Still. I spent three months not writing. I stopped blogging, journaling, and I closed down the second (paid) 750 Words account. I did some spot-cleaning of Diwa & Kaffi, but that was about it.
I knew I still needed that mental leave of absence, so instead of keeping busy, I decided, let’s not continue the daily stress of having the weight of it all on me if I didn’t need to carry it anymore. I continued to send out the occasional job applications and do a lot of household errands. We went for walks around the neighborhood. We followed the right emergency health guidelines (as did both of our families, thankfully). I knew I was lucky and privileged to be able to pull that off, so I spent that time the best I could. I did a lot of extremely overdue mental, emotional and creative housecleaning.
I picked up the writing again some months later, restarting the 750, the blogs, poetry, artwork, and the journaling. It felt right to do it then, now that my mind and heart were a lot clearer. I started toying around with some story ideas I’d come up with during those final (Former) Day Job days. I found I could focus on my creativity at the levels I wanted and needed to have them at. And I started rethinking about what I’d do for the next Day Job.

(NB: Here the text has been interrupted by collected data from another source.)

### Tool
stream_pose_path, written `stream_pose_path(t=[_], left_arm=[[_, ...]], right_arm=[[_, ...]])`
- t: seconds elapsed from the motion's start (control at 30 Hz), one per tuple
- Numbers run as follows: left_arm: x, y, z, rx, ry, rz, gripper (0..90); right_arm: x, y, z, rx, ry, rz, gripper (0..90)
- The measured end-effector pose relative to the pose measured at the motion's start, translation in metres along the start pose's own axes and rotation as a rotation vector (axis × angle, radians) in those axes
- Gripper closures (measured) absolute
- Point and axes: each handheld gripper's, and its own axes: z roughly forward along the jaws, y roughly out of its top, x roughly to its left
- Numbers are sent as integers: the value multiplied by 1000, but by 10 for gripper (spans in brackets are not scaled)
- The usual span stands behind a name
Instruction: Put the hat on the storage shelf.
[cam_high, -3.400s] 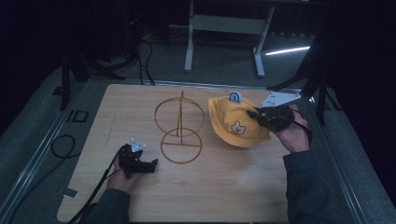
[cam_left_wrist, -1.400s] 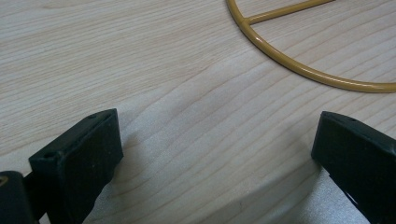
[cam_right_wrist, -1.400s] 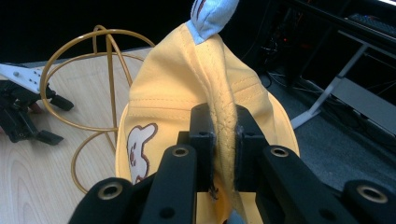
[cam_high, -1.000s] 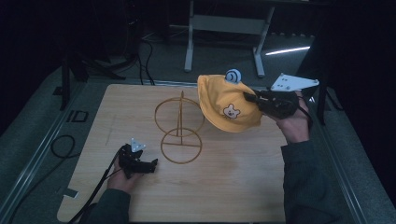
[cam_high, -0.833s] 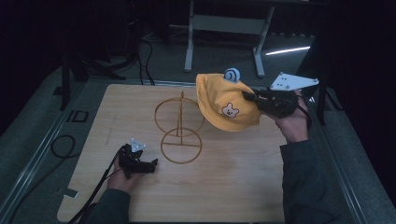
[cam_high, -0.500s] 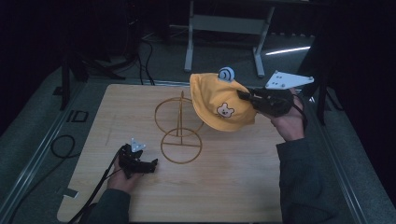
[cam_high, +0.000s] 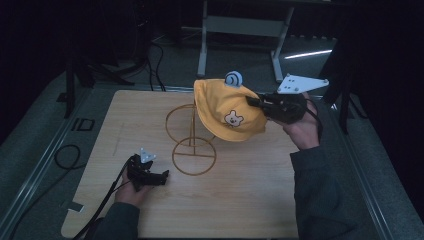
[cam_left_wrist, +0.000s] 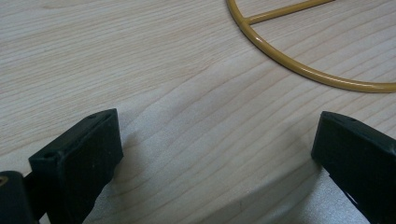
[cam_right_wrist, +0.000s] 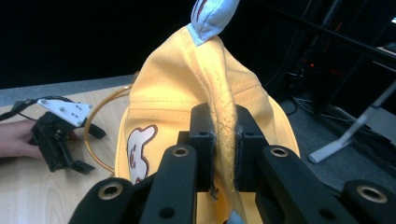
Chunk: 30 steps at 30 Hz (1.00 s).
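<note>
A yellow child's hat (cam_high: 227, 111) with a bear patch and a light blue ear hangs in the air over the upper ring of a gold wire stand (cam_high: 192, 145). My right gripper (cam_high: 252, 102) is shut on a fold of the yellow hat (cam_right_wrist: 219, 93), pinching the fabric between its jaws. The stand's round base (cam_left_wrist: 303, 70) lies on the wooden table (cam_high: 250, 200). My left gripper (cam_high: 164, 176) rests on the table just left of that base, jaws wide apart with bare wood between them. From the right gripper view the left gripper (cam_right_wrist: 63, 140) sits beside the stand.
The table's edges drop to a dark floor with cables (cam_high: 65, 155) at the left. A grey metal frame (cam_high: 240, 25) stands behind the table. Open wood lies in front of the stand.
My right gripper has lifted the hat off the table and carried it left and up, toward the stand's top ring. The left gripper has stayed put.
</note>
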Motion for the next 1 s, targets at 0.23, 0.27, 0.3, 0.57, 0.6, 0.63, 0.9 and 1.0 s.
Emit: stream_pose_path(t=[0.23,0.27,0.3,0.57,0.6,0.63,0.9,1.0], left_arm=[[0,0,0,0,0,0,20],[0,0,0,0,-1,0,19],[0,0,0,0,-1,0,19],[0,0,0,0,-1,0,19],[0,0,0,0,-1,0,19],[0,0,0,0,-1,0,19],[0,0,0,0,-1,1,19],[0,0,0,-2,0,-1,19]], right_arm=[[3,6,7,-4,19,-2,813],[3,7,6,-7,20,-1,813],[3,7,6,-7,20,-1,813],[4,12,1,-31,24,-4,813],[4,13,2,-34,27,-5,813],[4,13,2,-34,27,-5,813],[11,23,15,-25,48,-28,811],[14,30,27,-11,58,-35,809]])
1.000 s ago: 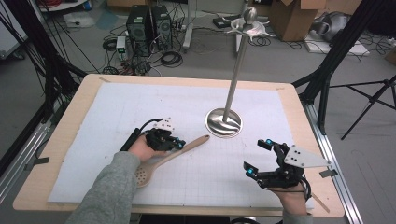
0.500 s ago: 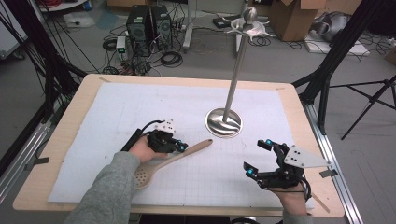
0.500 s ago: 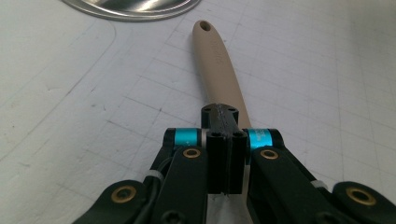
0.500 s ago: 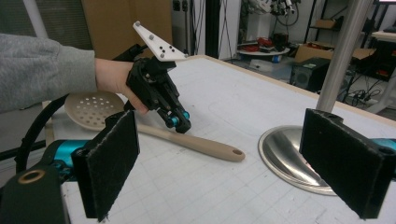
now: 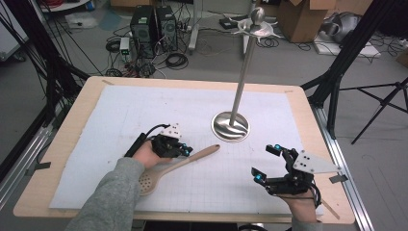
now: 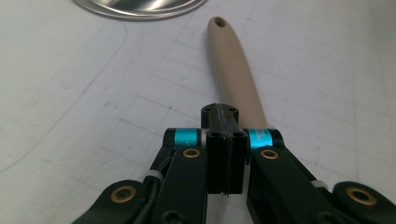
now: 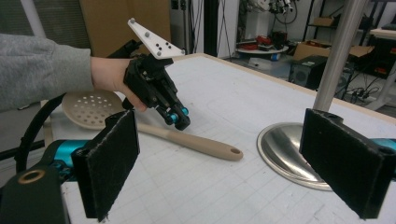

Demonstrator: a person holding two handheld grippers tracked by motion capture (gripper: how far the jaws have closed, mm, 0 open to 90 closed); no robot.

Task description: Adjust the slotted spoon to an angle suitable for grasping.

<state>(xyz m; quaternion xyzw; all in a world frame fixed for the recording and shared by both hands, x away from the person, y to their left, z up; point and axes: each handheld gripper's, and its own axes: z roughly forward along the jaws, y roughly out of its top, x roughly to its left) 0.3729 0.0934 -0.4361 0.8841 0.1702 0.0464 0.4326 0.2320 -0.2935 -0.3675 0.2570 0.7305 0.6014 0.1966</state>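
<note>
matt beige plastic slotted spoon (image 5: 175, 166), glossy metal stand base (image 5: 231, 126)

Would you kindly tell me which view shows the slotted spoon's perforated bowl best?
The right gripper view: the spoon lies whole, its holed bowl facing the camera behind the left gripper. The high view shows the bowl small, partly under the sleeve. The left gripper view gives the handle beyond shut jaws.

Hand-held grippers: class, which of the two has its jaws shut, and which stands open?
The left hand-held gripper, above the beige slotted spoon's handle, is shut; the right hand-held gripper stands wide open.
</note>
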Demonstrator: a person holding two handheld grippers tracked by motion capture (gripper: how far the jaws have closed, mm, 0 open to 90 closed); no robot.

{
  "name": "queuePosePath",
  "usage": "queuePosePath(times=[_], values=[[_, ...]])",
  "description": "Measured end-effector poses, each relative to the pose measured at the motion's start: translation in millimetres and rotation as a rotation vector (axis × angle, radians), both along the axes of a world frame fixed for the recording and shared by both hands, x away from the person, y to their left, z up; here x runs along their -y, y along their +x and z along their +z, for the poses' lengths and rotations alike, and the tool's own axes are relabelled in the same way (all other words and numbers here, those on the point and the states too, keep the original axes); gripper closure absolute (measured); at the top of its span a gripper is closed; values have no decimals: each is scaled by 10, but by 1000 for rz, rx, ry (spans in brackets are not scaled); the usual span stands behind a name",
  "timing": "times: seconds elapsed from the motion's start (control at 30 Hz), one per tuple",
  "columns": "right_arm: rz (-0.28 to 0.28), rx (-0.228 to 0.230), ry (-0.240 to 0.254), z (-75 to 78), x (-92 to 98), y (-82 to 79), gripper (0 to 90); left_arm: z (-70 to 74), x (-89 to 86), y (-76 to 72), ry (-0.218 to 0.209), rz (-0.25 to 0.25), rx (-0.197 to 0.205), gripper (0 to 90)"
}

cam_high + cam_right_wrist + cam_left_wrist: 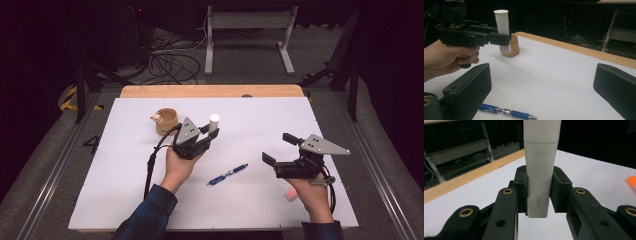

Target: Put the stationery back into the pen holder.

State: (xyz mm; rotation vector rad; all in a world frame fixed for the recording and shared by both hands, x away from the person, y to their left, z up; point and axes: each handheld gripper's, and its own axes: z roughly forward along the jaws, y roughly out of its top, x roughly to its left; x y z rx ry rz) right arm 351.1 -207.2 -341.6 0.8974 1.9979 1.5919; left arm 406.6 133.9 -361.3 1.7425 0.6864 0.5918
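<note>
My left gripper (212, 131) is shut on a white glue stick (214, 121), which it holds upright above the white table top (260, 120). In the left gripper view the pads (522, 192) press both sides of the tube (540, 170) near its lower end. A round wooden cup (166, 121) stands just left of and behind that gripper. A blue pen (227, 174) lies flat between my hands. At the right, my right gripper (279, 148) is open with nothing between its wide-apart jaws. The right gripper view has the pen (506, 111) below and the held glue stick (501, 20) farther off.
A small pink block (290, 194) lies on the table beside my right hand. A pale lump (156, 118) sits at the cup's left rim. An orange object (632, 182) shows at the right edge of the left gripper view. A wooden strip (210, 91) borders the far table edge.
</note>
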Motion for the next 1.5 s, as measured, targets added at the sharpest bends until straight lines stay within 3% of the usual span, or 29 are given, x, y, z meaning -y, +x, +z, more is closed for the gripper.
queuePosePath(times=[0.17,0.37,0.77,0.8,1.03,1.2,1.5], values=[[-9,-2,3,0,20,1,22,25,-118,71,-53,37,7,708],[1,-9,13,-12,3,11,24,-1,-188,166,-60,79,2,708],[-2,-11,20,-5,23,12,25,7,-405,421,-24,182,-20,708],[-3,-11,19,-5,21,11,25,0,-427,448,-38,192,-28,708],[-2,-12,20,-6,22,13,25,-35,-553,544,-31,247,-45,708],[-1,-12,21,-4,25,11,25,-55,-643,632,3,287,-48,708],[-5,-12,24,-2,41,12,25,-141,-827,759,7,369,-74,707]])
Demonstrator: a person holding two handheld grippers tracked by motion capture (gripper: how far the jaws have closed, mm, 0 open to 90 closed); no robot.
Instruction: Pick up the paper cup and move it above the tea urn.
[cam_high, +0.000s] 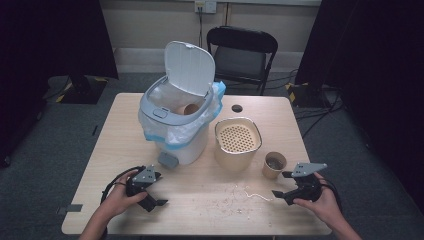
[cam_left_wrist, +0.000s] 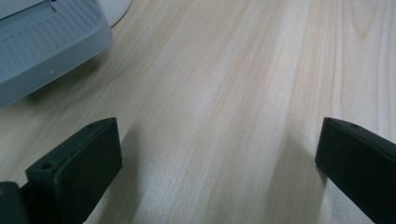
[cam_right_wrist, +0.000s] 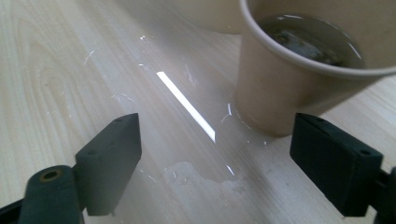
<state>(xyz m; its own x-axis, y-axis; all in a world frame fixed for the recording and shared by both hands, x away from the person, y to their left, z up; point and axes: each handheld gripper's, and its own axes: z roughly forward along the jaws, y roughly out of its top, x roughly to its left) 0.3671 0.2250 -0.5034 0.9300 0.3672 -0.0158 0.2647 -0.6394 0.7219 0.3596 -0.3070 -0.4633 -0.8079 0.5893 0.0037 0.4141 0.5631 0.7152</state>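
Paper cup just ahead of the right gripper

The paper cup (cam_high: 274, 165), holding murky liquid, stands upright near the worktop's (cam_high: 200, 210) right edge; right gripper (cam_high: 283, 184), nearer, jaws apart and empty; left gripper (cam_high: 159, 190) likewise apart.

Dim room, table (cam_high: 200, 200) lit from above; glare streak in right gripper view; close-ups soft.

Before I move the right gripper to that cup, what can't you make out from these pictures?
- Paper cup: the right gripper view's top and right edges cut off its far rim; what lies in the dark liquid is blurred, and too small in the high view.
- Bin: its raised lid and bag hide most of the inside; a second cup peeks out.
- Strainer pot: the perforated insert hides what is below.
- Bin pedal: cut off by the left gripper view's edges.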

So yeah. On the one hand, I could easily say that 2020 was an utter failure because of such low word counts, lack of productivity and not consistently releasing one self-published book a year like I had for the last five years.
But on the other hand, I’d done so much more that was just as important, if not more so: I let myself have a clear mind and a calm heart again. I’d say I still came out on top, which is all I could ask for.
I have some interesting plans for 2021, and I’m looking forward to making them a reality!